§ Goal of the exercise: Some lines in the material below hold the word "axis". Copy all of them.
---- Data extract
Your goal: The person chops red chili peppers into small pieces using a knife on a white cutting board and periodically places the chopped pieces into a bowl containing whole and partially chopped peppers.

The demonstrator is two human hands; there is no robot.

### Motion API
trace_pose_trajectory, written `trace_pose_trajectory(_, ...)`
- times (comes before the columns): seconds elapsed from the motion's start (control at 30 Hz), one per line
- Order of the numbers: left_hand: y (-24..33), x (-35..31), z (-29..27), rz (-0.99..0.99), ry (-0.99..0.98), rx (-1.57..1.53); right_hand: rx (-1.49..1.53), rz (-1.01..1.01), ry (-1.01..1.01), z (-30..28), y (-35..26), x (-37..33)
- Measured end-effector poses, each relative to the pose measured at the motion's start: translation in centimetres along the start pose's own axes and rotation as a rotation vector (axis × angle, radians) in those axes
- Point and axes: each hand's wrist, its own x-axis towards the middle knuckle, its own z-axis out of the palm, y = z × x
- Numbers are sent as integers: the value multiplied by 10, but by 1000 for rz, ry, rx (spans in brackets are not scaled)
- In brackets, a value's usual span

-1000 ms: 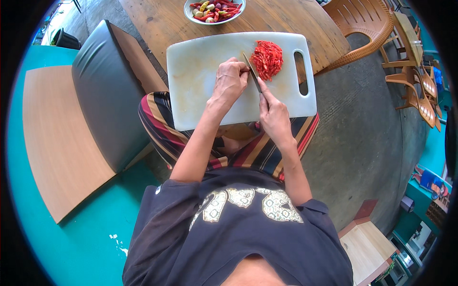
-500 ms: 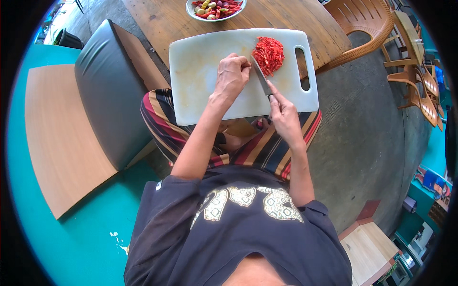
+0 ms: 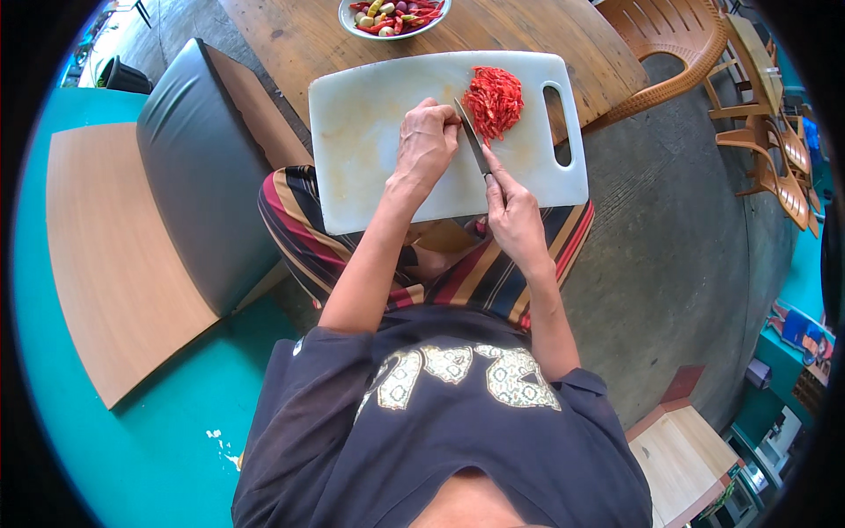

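Observation:
On a white cutting board [image 3: 361,145] over my lap lies a heap of finely cut red chillies [image 3: 495,101]. My right hand [image 3: 515,216] grips a knife [image 3: 473,136] by its handle, index finger stretched along the back of the blade. The blade slants up and left, just left of the heap. My left hand [image 3: 425,145] rests on the board with curled fingers pressed together, its fingertips beside the knife's tip. Whatever those fingers pinch is hidden.
Beyond the board, a white bowl [image 3: 424,32] of red chillies and small round pieces stands on a wooden table [image 3: 290,40]. A brown chair [image 3: 695,44] is at the far right. A dark padded seat [image 3: 207,185] stands at my left.
The knife and my right hand have shifted slightly left, closer to my left fingertips and off the heap's edge. My left hand stays nearly in place.

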Motion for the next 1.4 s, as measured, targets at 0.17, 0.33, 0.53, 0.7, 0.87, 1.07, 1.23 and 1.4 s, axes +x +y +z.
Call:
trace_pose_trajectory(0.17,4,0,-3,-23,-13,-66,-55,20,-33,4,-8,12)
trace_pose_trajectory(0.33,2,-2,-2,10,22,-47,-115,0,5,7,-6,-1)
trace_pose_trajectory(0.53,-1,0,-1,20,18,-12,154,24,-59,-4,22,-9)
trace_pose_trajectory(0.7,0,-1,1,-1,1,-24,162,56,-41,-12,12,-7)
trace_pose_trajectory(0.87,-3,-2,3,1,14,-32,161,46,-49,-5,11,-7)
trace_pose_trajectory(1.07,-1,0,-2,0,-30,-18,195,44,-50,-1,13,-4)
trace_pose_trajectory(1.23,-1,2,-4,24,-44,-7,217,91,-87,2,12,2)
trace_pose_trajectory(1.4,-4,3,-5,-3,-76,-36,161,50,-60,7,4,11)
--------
§ Response for this exercise:
- Measured end-effector poses, each relative to the pose measured at the motion's start: translation in centimetres along the start pose's own axes and rotation as a rotation vector (axis × angle, radians) in those axes
- Point and axes: each hand's wrist, its own x-axis towards the middle knuckle, its own z-axis out of the palm, y = z × x

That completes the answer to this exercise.